**Exercise data**
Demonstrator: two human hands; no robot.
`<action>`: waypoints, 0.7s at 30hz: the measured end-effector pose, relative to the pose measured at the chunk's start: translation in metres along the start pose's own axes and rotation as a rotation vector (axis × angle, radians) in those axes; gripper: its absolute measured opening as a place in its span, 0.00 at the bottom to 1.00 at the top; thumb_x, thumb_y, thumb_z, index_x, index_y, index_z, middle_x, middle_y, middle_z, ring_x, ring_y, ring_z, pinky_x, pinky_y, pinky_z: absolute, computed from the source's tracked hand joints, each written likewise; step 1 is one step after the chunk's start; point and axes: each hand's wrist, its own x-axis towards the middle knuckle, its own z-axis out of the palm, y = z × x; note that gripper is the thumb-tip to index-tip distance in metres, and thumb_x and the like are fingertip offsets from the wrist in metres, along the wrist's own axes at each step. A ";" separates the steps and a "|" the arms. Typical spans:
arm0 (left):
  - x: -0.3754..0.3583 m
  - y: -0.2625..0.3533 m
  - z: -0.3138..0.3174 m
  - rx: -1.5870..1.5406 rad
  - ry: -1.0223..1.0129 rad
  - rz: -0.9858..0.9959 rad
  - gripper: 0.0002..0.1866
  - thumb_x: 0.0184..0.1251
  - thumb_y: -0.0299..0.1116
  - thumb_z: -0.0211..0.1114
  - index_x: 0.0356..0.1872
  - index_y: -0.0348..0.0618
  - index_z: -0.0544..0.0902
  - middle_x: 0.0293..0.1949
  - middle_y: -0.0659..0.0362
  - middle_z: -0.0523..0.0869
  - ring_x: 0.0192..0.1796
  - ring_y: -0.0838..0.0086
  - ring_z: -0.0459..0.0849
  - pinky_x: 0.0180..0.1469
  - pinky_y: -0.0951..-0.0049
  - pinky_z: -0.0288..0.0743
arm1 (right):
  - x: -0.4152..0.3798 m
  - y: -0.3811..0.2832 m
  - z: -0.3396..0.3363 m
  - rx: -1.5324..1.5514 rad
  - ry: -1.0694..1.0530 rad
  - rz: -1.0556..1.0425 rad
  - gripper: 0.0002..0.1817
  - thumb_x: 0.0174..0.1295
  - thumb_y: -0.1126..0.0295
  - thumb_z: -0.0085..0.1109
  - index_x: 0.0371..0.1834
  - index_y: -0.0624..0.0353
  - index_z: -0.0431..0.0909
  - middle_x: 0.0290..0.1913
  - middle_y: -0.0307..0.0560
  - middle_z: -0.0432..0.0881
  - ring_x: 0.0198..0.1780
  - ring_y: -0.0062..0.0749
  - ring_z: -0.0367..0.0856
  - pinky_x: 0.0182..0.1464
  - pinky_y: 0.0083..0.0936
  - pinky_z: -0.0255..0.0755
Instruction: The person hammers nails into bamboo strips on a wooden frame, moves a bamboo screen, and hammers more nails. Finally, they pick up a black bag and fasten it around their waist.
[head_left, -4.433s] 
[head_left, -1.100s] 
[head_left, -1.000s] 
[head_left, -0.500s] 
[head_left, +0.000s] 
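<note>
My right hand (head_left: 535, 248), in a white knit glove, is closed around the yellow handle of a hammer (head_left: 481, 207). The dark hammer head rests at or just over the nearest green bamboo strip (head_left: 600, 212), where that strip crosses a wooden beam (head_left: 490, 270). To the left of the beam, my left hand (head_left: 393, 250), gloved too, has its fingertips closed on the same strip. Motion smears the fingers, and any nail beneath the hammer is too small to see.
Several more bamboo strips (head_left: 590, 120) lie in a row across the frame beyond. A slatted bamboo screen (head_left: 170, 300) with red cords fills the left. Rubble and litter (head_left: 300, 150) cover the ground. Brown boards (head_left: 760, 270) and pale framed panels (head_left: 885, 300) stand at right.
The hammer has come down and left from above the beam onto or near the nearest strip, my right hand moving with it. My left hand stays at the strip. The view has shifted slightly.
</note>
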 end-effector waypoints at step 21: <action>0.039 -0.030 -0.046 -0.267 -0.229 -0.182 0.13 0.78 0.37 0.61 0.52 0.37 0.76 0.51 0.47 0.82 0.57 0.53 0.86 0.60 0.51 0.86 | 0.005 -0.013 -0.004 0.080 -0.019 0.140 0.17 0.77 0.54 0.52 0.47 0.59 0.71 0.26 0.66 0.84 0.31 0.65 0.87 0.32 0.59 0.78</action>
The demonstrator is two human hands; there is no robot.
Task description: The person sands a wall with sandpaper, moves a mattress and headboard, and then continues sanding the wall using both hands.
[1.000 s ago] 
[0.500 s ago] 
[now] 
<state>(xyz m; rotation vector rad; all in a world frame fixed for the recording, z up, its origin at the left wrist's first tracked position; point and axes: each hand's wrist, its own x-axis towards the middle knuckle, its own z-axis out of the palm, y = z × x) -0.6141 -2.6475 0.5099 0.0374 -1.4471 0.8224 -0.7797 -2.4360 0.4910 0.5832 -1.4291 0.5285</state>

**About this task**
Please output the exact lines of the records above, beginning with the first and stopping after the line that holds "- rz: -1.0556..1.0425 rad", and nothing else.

**Written response**
Demonstrator: two human hands; no robot.
`<action>`: waypoints, 0.7s at 30hz: the measured end-effector pose, relative to the pose measured at the chunk's start: translation in metres along the start pose's own axes and rotation as a rotation vector (axis × angle, radians) in those axes; gripper: its absolute measured opening as a place in its span, 0.00 at the bottom to 1.00 at the top; thumb_x, thumb_y, thumb_z, index_x, index_y, index_z, middle_x, middle_y, middle_z, ring_x, ring_y, ring_z, pinky_x, pinky_y, pinky_z: absolute, computed from the source's tracked hand joints, each written likewise; step 1 is one step after the chunk's start; point and axes: each hand's wrist, its own x-axis towards the middle knuckle, its own z-axis out of the palm, y = z × x; note that gripper is the thumb-tip to index-tip distance in metres, and thumb_x and the like are fingertip offsets from the wrist in metres, along the wrist's own axes at each step. A ";" separates the steps and a "|" the arms. Typical spans:
arm0 (left):
  - x: -0.3754..0.3583 m
  - y: -0.2625..0.3533 m
  - z: -0.3138..0.3174 m
  - rx: -1.5870..1.5406 rad
  - ry: -1.0223..1.0129 rad
  - rz: -0.9858..0.9959 rad
  - gripper: 0.0002..0.1866
  - thumb_x: 0.0184..0.1251
  - thumb_y: -0.0299..0.1116
  - thumb_z: -0.0211..0.1114
  - index_x: 0.0356..0.1872
  - index_y: -0.0348..0.0618
  - index_z: -0.0544..0.0902
  - middle_x: 0.0293..0.1949
  - middle_y: -0.0659..0.0362
  - middle_z: -0.0523..0.0869
  - ring_x: 0.0192..0.1796
  - ring_y: -0.0838..0.0086
  - ring_z: -0.0459..0.0849
  - pinky_x: 0.0180..0.1469
  - pinky_y: -0.0951..-0.0049
  - pinky_z: -0.0288..0.0743
arm1 (right):
  - x: -0.4152..0.3798 m
  - y: -0.3811..0.2832 m
  - z: -0.3396..0.3363 m
  - rx: -1.5324..1.5514 rad
  - ry: -1.0694..1.0530 rad
  - rz: -1.0556..1.0425 rad

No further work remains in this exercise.